Los días se mezclaban entre sí, perdiendo forma. La única señal del tiempo era el cambio en las comidas y el reloj interno de su propio cuerpo. Al tercer día, Elena hizo su primer intento de fuga: fingió estar enferma, convulsionando cuando Julián entró.
Él corrió hacia ella, preocupado, y en ese momento Elena lo atacó con todas sus fuerzas, lanzándole el plato de comida caliente a la cara. Julián gritó, sorprendido por el ardor, y ella aprovechó para lanzarse hacia la puerta.
Pero sus cadenas la arrastraron al suelo antes de poder alcanzarla. El golpe contra el cemento le arrancó un alarido de dolor. Julián se recuperó enseguida y, con una calma escalofriante, la levantó del cabello.
—Veo que aún no entiendes las reglas —susurró, con el rostro enrojecido por la comida derramada.

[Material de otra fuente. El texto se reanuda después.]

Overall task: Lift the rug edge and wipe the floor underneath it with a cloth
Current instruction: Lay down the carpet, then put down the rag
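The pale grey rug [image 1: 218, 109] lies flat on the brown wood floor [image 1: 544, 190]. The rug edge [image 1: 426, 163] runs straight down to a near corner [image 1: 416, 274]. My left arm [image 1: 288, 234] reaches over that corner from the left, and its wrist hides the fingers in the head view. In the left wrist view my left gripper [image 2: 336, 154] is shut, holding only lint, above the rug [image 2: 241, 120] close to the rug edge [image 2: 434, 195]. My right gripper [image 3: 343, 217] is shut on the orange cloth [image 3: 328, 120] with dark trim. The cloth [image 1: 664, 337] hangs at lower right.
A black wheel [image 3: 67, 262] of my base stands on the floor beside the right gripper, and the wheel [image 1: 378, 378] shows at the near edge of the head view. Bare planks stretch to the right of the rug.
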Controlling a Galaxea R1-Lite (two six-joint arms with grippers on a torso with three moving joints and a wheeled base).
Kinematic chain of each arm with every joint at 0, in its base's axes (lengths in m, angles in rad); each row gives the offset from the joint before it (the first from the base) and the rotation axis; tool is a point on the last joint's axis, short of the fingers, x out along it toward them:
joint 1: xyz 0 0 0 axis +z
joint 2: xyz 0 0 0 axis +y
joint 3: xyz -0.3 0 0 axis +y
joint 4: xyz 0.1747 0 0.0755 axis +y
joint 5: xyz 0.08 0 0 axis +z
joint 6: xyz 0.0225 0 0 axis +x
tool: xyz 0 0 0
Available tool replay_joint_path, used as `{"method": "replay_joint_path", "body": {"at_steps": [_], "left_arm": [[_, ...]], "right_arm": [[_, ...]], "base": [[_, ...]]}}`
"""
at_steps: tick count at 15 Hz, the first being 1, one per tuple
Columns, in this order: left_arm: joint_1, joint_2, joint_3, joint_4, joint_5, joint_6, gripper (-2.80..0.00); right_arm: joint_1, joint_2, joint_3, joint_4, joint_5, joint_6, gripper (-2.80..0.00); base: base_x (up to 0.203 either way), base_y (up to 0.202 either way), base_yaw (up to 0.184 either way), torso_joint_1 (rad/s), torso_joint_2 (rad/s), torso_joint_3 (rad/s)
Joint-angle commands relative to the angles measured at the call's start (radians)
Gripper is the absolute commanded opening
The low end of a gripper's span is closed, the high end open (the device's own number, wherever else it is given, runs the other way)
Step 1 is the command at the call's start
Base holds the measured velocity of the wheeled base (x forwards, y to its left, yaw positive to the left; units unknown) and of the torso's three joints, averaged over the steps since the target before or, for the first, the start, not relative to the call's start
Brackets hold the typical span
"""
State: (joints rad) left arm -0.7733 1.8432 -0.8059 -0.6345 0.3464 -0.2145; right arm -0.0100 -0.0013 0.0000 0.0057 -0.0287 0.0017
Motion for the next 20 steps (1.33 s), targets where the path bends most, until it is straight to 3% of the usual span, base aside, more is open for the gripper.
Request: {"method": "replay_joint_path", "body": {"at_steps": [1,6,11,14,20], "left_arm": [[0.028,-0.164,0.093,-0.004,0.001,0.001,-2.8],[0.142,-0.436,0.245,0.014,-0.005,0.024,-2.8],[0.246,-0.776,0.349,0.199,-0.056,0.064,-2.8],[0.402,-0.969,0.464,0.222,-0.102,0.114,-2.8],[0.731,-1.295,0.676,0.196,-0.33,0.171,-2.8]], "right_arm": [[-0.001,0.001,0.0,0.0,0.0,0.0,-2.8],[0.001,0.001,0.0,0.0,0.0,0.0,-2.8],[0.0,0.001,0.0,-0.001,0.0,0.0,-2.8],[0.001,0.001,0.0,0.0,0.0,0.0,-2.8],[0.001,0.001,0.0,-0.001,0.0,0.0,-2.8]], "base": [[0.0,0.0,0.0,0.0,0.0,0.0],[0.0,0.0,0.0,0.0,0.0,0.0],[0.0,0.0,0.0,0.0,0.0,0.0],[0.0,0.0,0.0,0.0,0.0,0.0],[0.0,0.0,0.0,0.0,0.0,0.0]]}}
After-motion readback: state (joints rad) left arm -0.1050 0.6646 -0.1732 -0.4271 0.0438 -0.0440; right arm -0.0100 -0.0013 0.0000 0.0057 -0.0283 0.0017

Ese día apretó más fuerte las cadenas, asegurándose de que no pudiera dar más de dos pasos fuera de la cama. Y dejó la luz apagada durante toda la noche, sumiéndola en una oscuridad absoluta.
Elena temblaba, con lágrimas silenciosas resbalando por sus mejillas. Pero, incluso así, mientras sus ojos se acostumbraban a la negrura, se juró a sí misma algo:
—No voy a acostumbrarme. Nunca. —
Y en lo profundo de su corazón, nació la primera chispa de una promesa que tardaría años en cumplir: escapar, sobrevivir y algún día hacer que él pagara.